Most AI infrastructure is currently concentrated in high-income countries, leaving others behind and deepening global inequalities. According to the ITU, only 5 per cent of Africa’s AI talent has access to the computing power needed to build or use generative AI. The three techniques explored in the report are particularly useful in low-resource settings, where energy and water are scarce; small models are much more accessible in low-resource environments with limited connectivity.

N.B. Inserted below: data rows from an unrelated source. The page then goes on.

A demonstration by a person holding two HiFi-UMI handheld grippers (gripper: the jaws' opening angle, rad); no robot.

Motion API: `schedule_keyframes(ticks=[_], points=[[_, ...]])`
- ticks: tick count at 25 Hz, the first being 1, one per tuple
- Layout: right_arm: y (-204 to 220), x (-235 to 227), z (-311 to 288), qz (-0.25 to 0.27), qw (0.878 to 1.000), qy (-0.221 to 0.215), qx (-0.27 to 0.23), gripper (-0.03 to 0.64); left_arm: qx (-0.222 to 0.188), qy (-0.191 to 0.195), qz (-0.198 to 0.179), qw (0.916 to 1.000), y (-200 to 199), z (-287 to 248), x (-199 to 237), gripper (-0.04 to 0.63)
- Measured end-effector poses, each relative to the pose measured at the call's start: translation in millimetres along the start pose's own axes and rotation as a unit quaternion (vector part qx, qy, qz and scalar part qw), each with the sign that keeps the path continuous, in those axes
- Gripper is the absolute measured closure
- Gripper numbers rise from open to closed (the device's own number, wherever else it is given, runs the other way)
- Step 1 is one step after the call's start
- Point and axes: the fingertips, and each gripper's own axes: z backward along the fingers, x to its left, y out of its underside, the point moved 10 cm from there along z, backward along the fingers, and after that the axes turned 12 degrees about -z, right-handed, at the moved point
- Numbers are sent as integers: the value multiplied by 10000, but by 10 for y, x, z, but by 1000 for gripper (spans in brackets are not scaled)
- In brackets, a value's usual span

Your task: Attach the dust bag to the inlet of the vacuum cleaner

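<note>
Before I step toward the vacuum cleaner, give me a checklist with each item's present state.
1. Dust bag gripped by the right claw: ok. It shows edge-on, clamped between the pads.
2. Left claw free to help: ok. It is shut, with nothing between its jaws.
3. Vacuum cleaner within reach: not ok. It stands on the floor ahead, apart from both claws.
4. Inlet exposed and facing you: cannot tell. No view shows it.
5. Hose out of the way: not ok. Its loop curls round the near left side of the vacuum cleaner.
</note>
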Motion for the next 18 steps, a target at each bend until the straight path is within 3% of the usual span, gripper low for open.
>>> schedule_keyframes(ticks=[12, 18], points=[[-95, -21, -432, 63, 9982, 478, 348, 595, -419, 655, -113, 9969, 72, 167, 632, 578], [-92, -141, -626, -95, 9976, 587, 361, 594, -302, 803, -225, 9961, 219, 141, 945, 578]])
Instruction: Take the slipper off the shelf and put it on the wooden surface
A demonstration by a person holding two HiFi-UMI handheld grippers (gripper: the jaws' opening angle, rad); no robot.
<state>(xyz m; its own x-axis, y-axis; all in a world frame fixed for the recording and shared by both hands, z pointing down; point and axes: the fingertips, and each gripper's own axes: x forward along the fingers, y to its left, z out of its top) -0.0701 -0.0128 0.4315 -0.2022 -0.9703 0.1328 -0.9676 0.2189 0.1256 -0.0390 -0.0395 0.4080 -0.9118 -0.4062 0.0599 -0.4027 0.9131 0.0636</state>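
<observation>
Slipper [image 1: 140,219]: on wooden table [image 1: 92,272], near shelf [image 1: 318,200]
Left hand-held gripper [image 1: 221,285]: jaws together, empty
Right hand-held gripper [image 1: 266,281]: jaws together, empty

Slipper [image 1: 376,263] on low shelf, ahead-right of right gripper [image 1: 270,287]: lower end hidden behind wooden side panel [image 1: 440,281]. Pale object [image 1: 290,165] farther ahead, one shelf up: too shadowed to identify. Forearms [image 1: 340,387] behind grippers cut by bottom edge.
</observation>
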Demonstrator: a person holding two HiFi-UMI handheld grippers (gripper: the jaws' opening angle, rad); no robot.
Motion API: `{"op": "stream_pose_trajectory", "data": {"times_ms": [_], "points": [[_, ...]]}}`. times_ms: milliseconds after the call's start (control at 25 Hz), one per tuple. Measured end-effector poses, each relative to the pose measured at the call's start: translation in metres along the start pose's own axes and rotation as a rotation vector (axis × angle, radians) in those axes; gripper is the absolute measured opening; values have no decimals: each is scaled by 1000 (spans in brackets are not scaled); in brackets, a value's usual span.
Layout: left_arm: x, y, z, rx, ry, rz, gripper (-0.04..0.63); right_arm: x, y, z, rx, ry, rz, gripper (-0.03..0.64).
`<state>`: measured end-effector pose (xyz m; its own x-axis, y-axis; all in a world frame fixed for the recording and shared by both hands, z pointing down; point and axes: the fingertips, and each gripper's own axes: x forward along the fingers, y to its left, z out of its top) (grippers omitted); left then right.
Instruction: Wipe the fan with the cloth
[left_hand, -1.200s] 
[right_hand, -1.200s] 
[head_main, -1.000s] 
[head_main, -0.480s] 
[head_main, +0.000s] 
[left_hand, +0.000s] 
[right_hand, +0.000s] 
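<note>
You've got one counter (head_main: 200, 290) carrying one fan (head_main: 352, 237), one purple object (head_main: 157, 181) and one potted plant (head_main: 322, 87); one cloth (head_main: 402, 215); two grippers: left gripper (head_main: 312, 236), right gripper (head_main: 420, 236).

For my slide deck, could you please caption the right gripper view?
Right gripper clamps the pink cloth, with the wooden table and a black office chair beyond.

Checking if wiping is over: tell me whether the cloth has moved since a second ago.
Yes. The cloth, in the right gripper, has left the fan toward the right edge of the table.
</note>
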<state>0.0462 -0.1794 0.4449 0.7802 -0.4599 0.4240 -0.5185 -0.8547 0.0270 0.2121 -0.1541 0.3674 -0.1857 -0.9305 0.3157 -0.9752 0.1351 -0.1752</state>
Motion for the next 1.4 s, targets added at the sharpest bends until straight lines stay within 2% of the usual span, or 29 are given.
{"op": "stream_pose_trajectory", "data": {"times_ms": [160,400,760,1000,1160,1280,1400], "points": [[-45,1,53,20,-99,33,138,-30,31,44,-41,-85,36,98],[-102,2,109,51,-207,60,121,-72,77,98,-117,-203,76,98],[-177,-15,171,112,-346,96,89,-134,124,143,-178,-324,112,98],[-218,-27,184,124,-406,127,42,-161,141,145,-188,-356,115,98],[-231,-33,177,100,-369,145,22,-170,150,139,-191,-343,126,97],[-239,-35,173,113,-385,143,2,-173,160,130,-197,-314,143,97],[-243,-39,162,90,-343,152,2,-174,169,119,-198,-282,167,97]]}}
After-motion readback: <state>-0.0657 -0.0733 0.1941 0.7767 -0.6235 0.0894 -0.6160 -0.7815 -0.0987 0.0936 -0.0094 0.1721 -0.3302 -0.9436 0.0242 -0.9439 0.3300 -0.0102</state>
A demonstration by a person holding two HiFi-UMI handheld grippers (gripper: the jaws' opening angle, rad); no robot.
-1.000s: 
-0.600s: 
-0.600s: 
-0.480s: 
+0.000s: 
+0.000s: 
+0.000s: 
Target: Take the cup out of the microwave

Acknowledging that the majority of AI infrastructure is located in high-income countries, the report highlights that these three techniques will have significant impacts in low-resource territories, where there is scarcity in energy and water use. Small models are more accessible in environments with limited connectivity.

The report calls on governments and industry to invest in R&D and AI literacy, equipping users with the knowledge to understand the environmental impact of their AI usage.

Tawfik Jelassi, UNESCO’s assistant director-general for communication and information, said, “Generative AI’s annual energy footprint is already equivalent to that of a low-income country, and it is growing exponentially. To make AI more sustainable, we need a paradigm shift in how we use it, and we must educate consumers about what they can do to reduce their environmental impact.”